- **Problem**:
Set down the material in full. Keep every line exactly as it is.

- **Supplied material**:
######
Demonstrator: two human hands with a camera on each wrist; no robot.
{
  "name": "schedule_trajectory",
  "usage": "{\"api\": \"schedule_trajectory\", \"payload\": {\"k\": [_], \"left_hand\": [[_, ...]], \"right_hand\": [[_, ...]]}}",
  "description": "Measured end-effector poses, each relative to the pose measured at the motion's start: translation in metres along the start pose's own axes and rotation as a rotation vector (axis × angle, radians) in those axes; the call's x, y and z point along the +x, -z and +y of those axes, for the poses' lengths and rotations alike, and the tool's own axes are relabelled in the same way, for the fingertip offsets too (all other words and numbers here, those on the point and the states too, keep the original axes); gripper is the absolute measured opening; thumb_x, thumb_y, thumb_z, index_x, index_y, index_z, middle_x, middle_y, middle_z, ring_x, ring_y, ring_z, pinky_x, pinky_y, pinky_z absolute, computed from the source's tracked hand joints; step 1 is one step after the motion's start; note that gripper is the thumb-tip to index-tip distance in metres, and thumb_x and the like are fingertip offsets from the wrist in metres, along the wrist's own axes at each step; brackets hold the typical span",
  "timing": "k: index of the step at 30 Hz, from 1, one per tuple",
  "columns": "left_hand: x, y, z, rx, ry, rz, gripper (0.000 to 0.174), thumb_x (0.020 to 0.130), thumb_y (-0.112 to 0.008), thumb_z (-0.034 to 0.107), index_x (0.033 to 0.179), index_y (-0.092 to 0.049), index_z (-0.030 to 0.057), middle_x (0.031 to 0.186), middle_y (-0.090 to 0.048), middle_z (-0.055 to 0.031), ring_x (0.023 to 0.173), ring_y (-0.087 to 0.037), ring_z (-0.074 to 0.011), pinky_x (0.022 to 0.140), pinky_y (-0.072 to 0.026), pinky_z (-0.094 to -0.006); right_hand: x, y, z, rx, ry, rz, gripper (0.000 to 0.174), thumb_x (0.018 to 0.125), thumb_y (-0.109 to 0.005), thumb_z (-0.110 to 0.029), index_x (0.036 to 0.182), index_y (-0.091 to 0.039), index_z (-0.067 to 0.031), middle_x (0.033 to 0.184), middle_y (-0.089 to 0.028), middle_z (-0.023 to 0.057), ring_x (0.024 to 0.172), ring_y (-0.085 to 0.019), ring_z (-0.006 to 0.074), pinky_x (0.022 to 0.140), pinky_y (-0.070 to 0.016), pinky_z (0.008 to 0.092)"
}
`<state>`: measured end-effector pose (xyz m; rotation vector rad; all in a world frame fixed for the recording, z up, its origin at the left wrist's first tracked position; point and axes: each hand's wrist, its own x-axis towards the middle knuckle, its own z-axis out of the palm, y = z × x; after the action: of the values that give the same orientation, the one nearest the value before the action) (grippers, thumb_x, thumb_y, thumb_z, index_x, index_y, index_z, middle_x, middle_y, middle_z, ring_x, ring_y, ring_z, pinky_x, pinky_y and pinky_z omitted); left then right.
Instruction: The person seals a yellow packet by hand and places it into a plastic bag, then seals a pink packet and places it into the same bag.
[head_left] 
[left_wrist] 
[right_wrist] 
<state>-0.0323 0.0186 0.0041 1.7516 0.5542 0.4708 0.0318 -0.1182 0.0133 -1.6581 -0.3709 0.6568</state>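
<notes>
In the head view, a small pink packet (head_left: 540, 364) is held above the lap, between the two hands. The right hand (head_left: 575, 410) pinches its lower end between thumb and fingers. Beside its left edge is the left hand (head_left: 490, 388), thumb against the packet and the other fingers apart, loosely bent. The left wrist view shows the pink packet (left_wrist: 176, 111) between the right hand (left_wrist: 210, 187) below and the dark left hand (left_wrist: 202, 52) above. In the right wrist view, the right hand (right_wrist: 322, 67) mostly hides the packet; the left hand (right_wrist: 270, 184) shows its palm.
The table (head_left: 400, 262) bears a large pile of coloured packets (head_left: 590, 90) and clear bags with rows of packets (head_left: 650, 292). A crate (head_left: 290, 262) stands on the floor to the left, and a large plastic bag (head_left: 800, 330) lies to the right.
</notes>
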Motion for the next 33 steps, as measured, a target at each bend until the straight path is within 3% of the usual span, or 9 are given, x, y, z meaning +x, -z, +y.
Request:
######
- **Response to the exercise**:
Demonstrator: two human hands with a camera on each wrist; no robot.
{
  "name": "schedule_trajectory",
  "usage": "{\"api\": \"schedule_trajectory\", \"payload\": {\"k\": [_], \"left_hand\": [[_, ...]], \"right_hand\": [[_, ...]]}}",
  "description": "Measured end-effector poses, each relative to the pose measured at the motion's start: translation in metres along the start pose's own axes and rotation as a rotation vector (axis × angle, radians) in those axes; the call's x, y and z point along the +x, -z and +y of those axes, for the poses' lengths and rotations alike, and the tool's own axes are relabelled in the same way, for the fingertip offsets too (all other words and numbers here, those on the point and the states too, keep the original axes); gripper is the absolute measured opening; thumb_x, thumb_y, thumb_z, index_x, index_y, index_z, middle_x, middle_y, middle_z, ring_x, ring_y, ring_z, pinky_x, pinky_y, pinky_z absolute, computed from the source's tracked hand joints; step 1 is one step after the motion's start; note that gripper is the thumb-tip to index-tip distance in metres, and thumb_x and the like are fingertip offsets from the wrist in metres, along the wrist's own axes at each step; brackets hold the typical span",
  "timing": "k: index of the step at 30 Hz, from 1, one per tuple",
  "columns": "left_hand: x, y, z, rx, ry, rz, gripper (0.000 to 0.174), thumb_x (0.020 to 0.130), thumb_y (-0.112 to 0.008), thumb_z (-0.034 to 0.107), index_x (0.033 to 0.179), index_y (-0.092 to 0.049), index_z (-0.030 to 0.057), middle_x (0.031 to 0.186), middle_y (-0.090 to 0.048), middle_z (-0.055 to 0.031), ring_x (0.023 to 0.173), ring_y (-0.087 to 0.037), ring_z (-0.074 to 0.011), pinky_x (0.022 to 0.140), pinky_y (-0.072 to 0.026), pinky_z (-0.094 to -0.006); right_hand: x, y, z, rx, ry, rz, gripper (0.000 to 0.174), thumb_x (0.018 to 0.125), thumb_y (-0.109 to 0.005), thumb_z (-0.110 to 0.029), index_x (0.036 to 0.182), index_y (-0.091 to 0.039), index_z (-0.067 to 0.031), middle_x (0.033 to 0.184), middle_y (-0.089 to 0.028), middle_z (-0.023 to 0.057), ring_x (0.024 to 0.172), ring_y (-0.085 to 0.019), ring_z (-0.006 to 0.074), pinky_x (0.022 to 0.140), pinky_y (-0.070 to 0.016), pinky_z (0.008 to 0.092)"
}
`<state>`: measured end-effector pose (xyz m; rotation vector rad; all in a world frame fixed for the recording, z up, its origin at the left wrist's first tracked position; point and axes: each hand's wrist, its own x-axis towards the middle knuckle, its own z-axis out of the palm, y = z × x; after the action: of the values that give the same orientation, the one nearest the value before the action) (grippers, thumb_x, thumb_y, thumb_z, index_x, index_y, index_z, middle_x, middle_y, middle_z, ring_x, ring_y, ring_z, pinky_x, pinky_y and pinky_z omitted); left then right.
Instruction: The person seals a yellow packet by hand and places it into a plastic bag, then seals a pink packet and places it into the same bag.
[head_left] 
[left_wrist] 
[right_wrist] 
<state>-0.0323 0.0186 0.0041 1.7516 0.5542 0.4708 0.0318 -0.1182 0.0133 -1.6581 -0.3709 0.6568</state>
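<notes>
In the head view, a small pink packet (head_left: 540, 364) is held above the lap, between the two hands. The right hand (head_left: 575, 410) pinches its lower end between thumb and fingers. Beside its left edge is the left hand (head_left: 490, 388), thumb against the packet and the other fingers apart, loosely bent. The left wrist view shows the pink packet (left_wrist: 176, 111) between the right hand (left_wrist: 210, 187) below and the dark left hand (left_wrist: 202, 52) above. In the right wrist view, the right hand (right_wrist: 322, 67) mostly hides the packet; the left hand (right_wrist: 270, 184) shows its palm.
The table (head_left: 400, 262) bears a large pile of coloured packets (head_left: 590, 90) and clear bags with rows of packets (head_left: 650, 292). A crate (head_left: 290, 262) stands on the floor to the left, and a large plastic bag (head_left: 800, 330) lies to the right.
</notes>
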Motion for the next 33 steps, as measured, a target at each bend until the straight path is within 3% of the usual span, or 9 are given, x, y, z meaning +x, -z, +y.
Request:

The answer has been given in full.